• [Required work]: Please print each of the entries below exactly.

====== Given data ======

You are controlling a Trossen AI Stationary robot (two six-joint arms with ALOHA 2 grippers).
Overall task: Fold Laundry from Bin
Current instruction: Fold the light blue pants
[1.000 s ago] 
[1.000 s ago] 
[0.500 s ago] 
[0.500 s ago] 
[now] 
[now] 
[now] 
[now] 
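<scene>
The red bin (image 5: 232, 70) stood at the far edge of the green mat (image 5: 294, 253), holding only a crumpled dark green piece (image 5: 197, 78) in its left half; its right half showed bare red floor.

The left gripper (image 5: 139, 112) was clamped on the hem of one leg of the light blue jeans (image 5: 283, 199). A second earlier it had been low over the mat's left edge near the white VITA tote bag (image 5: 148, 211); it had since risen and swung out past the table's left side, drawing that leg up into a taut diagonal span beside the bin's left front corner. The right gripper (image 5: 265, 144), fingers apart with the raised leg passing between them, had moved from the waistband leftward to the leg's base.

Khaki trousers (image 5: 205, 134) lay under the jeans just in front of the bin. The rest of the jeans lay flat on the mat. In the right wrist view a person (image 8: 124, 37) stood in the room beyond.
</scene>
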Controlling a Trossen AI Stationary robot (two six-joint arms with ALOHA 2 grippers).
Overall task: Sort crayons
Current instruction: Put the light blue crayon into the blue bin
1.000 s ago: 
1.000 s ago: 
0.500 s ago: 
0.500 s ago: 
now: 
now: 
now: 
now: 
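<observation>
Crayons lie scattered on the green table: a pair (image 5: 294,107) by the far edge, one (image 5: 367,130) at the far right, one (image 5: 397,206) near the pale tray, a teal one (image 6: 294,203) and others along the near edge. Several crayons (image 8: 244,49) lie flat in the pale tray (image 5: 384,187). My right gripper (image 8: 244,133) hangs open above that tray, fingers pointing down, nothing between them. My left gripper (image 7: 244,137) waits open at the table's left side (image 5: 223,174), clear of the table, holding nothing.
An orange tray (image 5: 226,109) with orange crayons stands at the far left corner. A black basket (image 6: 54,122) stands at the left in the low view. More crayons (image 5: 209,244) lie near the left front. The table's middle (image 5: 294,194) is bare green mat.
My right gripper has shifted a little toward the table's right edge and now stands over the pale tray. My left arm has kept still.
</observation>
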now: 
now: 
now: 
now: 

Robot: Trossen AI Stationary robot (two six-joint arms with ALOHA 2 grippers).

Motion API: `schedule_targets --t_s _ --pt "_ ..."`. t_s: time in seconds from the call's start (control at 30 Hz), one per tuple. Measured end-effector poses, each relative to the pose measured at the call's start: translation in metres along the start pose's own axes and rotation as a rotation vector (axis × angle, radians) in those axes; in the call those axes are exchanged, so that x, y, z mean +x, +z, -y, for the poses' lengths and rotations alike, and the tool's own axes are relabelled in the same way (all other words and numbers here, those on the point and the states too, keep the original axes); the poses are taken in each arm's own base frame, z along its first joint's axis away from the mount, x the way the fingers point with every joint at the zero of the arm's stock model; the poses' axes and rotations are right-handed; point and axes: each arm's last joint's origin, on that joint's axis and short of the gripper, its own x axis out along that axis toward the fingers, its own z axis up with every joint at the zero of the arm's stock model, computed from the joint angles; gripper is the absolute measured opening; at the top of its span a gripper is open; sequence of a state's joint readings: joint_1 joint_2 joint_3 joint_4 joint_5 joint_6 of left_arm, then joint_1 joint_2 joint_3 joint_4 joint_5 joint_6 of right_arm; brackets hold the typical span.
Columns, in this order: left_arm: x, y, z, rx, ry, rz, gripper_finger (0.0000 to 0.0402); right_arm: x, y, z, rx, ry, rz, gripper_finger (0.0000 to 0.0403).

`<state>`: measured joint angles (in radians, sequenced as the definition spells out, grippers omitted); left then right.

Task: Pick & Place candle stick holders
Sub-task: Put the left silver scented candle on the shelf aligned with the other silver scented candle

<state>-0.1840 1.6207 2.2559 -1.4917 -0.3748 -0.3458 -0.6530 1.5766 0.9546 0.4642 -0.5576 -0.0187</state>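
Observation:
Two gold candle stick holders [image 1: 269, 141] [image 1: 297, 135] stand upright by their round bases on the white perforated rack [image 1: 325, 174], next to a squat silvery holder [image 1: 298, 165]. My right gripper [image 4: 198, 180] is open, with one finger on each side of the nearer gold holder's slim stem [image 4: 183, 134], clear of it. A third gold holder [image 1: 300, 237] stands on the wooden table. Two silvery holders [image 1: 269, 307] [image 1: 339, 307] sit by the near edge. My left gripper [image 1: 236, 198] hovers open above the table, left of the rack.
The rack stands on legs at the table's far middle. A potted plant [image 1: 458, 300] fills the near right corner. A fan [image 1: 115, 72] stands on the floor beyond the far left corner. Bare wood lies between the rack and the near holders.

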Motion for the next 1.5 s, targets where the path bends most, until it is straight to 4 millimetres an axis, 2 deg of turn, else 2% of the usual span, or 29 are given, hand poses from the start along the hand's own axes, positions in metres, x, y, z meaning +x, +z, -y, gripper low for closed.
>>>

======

• [Written response]:
You are controlling a Trossen AI Stationary robot (two six-joint arms with ALOHA 2 grippers).
Overall task: Fold Laundry from Bin
Current instruction: Fold the light blue pants
[1.000 s ago] 
[1.000 s ago] 
[0.500 s ago] 
[0.500 s ago] 
[now] 
[now] 
[now] 
[now] 
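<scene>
The red bin (image 5: 232, 70) stood at the far edge of the green mat (image 5: 294, 253), holding only a crumpled dark green piece (image 5: 197, 78) in its left half; its right half showed bare red floor.

The left gripper (image 5: 139, 112) was clamped on the hem of one leg of the light blue jeans (image 5: 283, 199). A second earlier it had been low over the mat's left edge near the white VITA tote bag (image 5: 148, 211); it had since risen and swung out past the table's left side, drawing that leg up into a taut diagonal span beside the bin's left front corner. The right gripper (image 5: 265, 144), fingers apart with the raised leg passing between them, had moved from the waistband leftward to the leg's base.

Khaki trousers (image 5: 205, 134) lay under the jeans just in front of the bin. The rest of the jeans lay flat on the mat. In the right wrist view a person (image 8: 124, 37) stood in the room beyond.
</scene>
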Controlling a Trossen AI Stationary robot (two six-joint arms with ALOHA 2 grippers).
Overall task: Sort crayons
Current instruction: Put the light blue crayon into the blue bin
1.000 s ago: 
1.000 s ago: 
0.500 s ago: 
0.500 s ago: 
now: 
now: 
now: 
now: 
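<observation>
Crayons lie scattered on the green table: a pair (image 5: 294,107) by the far edge, one (image 5: 367,130) at the far right, one (image 5: 397,206) near the pale tray, a teal one (image 6: 294,203) and others along the near edge. Several crayons (image 8: 244,49) lie flat in the pale tray (image 5: 384,187). My right gripper (image 8: 244,133) hangs open above that tray, fingers pointing down, nothing between them. My left gripper (image 7: 244,137) waits open at the table's left side (image 5: 223,174), clear of the table, holding nothing.
An orange tray (image 5: 226,109) with orange crayons stands at the far left corner. A black basket (image 6: 54,122) stands at the left in the low view. More crayons (image 5: 209,244) lie near the left front. The table's middle (image 5: 294,194) is bare green mat.
My right gripper has shifted a little toward the table's right edge and now stands over the pale tray. My left arm has kept still.
</observation>
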now: 
now: 
now: 
now: 

Robot: Trossen AI Stationary robot (two six-joint arms with ALOHA 2 grippers).

Motion API: `schedule_targets --t_s _ --pt "_ ..."`. t_s: time in seconds from the call's start (control at 30 Hz), one per tuple. Measured end-effector poses, each relative to the pose measured at the call's start: translation in metres along the start pose's own axes and rotation as a rotation vector (axis × angle, radians) in those axes; in the call those axes are exchanged, so that x, y, z mean +x, +z, -y, for the poses' lengths and rotations alike, and the tool's own axes are relabelled in the same way (all other words and numbers here, those on the point and the states too, keep the original axes); the poses are taken in each arm's own base frame, z along its first joint's axis away from the mount, x the way the fingers point with every joint at the zero of the arm's stock model; the poses' axes and rotations are right-handed; point and axes: each arm's last joint's origin, on that joint's axis and short of the gripper, its own x axis out along that axis toward the fingers, its own z axis up with every joint at the zero of the arm's stock model, computed from the joint angles; gripper is the absolute measured opening; at the top of its span a gripper is open; sequence of a state's joint readings: joint_1 joint_2 joint_3 joint_4 joint_5 joint_6 of left_arm, then joint_1 joint_2 joint_3 joint_4 joint_5 joint_6 of right_arm; brackets hold the typical span.
Columns, in this order: left_arm: x, y, z, rx, ry, rz, gripper_finger (0.0000 to 0.0402); right_arm: x, y, z, rx, ry, rz, gripper_finger (0.0000 to 0.0403).

`<state>`: measured joint angles (in radians, sequenced as the definition spells out, grippers omitted); left then right.

Task: Pick & Place candle stick holders
Sub-task: Put the left silver scented candle on the shelf aligned with the other silver scented candle

<state>-0.1840 1.6207 2.2559 -1.4917 -0.3748 -0.3458 -0.6530 1.5766 0.9546 0.4642 -0.5576 -0.0187</state>
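Observation:
Two gold candle stick holders [image 1: 269, 141] [image 1: 297, 135] stand upright by their round bases on the white perforated rack [image 1: 325, 174], next to a squat silvery holder [image 1: 298, 165]. My right gripper [image 4: 198, 180] is open, with one finger on each side of the nearer gold holder's slim stem [image 4: 183, 134], clear of it. A third gold holder [image 1: 300, 237] stands on the wooden table. Two silvery holders [image 1: 269, 307] [image 1: 339, 307] sit by the near edge. My left gripper [image 1: 236, 198] hovers open above the table, left of the rack.
The rack stands on legs at the table's far middle. A potted plant [image 1: 458, 300] fills the near right corner. A fan [image 1: 115, 72] stands on the floor beyond the far left corner. Bare wood lies between the rack and the near holders.
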
Motion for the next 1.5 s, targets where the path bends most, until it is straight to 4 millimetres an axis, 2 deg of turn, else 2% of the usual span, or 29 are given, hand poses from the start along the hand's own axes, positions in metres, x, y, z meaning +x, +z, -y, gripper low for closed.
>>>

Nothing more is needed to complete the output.